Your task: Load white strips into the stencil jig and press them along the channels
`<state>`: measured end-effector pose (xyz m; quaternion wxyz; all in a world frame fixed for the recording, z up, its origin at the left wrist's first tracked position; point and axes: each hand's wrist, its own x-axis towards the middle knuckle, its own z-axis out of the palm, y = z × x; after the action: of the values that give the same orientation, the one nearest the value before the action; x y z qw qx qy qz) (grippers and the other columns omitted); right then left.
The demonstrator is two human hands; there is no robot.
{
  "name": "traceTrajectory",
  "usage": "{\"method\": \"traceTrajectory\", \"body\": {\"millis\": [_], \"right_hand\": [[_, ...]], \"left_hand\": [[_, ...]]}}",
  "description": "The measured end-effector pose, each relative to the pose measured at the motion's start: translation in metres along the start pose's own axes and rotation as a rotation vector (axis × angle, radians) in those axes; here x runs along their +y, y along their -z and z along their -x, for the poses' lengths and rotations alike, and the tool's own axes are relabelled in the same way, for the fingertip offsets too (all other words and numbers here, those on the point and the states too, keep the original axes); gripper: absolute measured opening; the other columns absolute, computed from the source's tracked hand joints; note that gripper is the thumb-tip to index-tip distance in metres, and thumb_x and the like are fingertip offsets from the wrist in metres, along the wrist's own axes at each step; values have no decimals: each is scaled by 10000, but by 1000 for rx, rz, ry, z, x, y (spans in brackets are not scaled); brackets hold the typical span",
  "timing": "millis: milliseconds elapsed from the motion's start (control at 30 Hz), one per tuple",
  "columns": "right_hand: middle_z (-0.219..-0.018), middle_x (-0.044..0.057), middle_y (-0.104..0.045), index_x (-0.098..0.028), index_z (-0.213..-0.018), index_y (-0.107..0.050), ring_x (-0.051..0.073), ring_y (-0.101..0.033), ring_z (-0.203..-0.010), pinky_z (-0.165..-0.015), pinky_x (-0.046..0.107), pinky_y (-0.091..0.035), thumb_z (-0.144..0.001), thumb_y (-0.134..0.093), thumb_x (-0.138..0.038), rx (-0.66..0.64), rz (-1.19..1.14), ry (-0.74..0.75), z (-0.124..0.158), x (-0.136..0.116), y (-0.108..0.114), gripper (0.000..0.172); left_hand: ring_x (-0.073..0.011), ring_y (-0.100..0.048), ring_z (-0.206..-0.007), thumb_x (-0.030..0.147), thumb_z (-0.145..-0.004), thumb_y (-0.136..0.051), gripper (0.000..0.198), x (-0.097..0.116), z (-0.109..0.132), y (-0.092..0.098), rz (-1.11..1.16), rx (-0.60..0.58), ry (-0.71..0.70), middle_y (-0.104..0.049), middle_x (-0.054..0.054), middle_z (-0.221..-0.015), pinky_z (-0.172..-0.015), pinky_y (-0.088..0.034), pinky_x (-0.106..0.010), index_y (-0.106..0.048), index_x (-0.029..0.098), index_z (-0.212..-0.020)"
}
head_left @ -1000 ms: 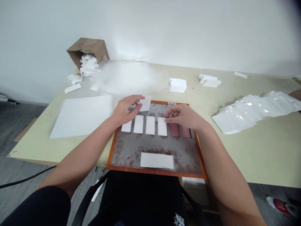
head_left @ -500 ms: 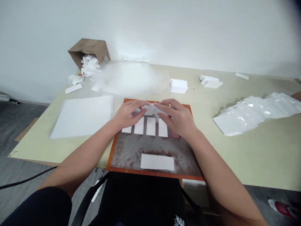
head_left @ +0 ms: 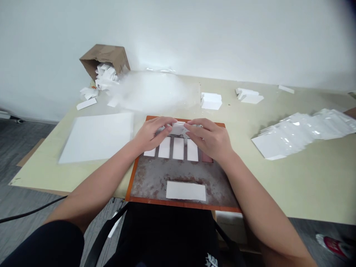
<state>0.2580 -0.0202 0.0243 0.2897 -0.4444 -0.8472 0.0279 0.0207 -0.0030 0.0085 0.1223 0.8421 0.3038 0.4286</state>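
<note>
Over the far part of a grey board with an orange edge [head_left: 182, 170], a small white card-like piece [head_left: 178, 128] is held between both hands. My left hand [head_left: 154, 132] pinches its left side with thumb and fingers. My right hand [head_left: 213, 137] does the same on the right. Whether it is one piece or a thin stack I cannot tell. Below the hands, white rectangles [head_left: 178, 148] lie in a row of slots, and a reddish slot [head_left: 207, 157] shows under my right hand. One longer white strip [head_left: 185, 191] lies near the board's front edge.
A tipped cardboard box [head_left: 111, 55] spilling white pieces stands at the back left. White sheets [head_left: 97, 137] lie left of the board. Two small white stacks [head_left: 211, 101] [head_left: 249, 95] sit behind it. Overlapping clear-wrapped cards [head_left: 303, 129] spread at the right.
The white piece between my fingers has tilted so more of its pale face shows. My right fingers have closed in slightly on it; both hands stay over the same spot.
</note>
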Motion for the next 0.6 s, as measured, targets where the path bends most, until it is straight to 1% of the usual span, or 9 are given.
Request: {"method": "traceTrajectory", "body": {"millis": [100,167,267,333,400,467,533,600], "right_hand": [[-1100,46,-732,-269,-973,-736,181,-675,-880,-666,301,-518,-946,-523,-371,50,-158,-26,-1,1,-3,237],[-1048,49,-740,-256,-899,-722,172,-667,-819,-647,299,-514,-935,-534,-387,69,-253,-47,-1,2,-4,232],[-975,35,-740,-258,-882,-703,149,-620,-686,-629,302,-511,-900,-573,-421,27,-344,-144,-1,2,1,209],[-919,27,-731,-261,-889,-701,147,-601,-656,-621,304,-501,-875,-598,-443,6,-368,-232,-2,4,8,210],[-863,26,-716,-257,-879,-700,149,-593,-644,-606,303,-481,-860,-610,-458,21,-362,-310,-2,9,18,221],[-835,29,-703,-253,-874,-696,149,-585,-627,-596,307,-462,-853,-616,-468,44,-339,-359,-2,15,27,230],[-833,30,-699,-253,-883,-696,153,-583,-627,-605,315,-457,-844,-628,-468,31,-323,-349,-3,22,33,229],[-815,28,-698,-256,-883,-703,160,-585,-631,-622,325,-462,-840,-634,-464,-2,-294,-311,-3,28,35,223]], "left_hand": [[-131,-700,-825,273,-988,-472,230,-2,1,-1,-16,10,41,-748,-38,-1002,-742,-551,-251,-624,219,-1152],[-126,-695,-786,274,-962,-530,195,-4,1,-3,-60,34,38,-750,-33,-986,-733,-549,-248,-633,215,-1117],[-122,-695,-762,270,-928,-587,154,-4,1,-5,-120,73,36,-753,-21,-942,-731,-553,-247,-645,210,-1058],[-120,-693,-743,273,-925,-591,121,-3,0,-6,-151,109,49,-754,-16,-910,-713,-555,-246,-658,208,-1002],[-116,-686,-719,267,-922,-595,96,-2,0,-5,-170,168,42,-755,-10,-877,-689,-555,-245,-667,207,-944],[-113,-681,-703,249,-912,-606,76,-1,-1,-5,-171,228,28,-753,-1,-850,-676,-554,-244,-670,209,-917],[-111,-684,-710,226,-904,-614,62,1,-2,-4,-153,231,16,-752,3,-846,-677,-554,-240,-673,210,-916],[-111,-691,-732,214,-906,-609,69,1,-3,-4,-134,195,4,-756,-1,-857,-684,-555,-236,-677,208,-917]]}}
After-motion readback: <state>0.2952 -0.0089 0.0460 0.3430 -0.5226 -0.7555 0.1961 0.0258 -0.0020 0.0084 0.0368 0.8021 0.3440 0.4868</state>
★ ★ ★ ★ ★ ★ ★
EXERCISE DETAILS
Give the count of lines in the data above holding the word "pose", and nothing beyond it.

YOUR SOLUTION
2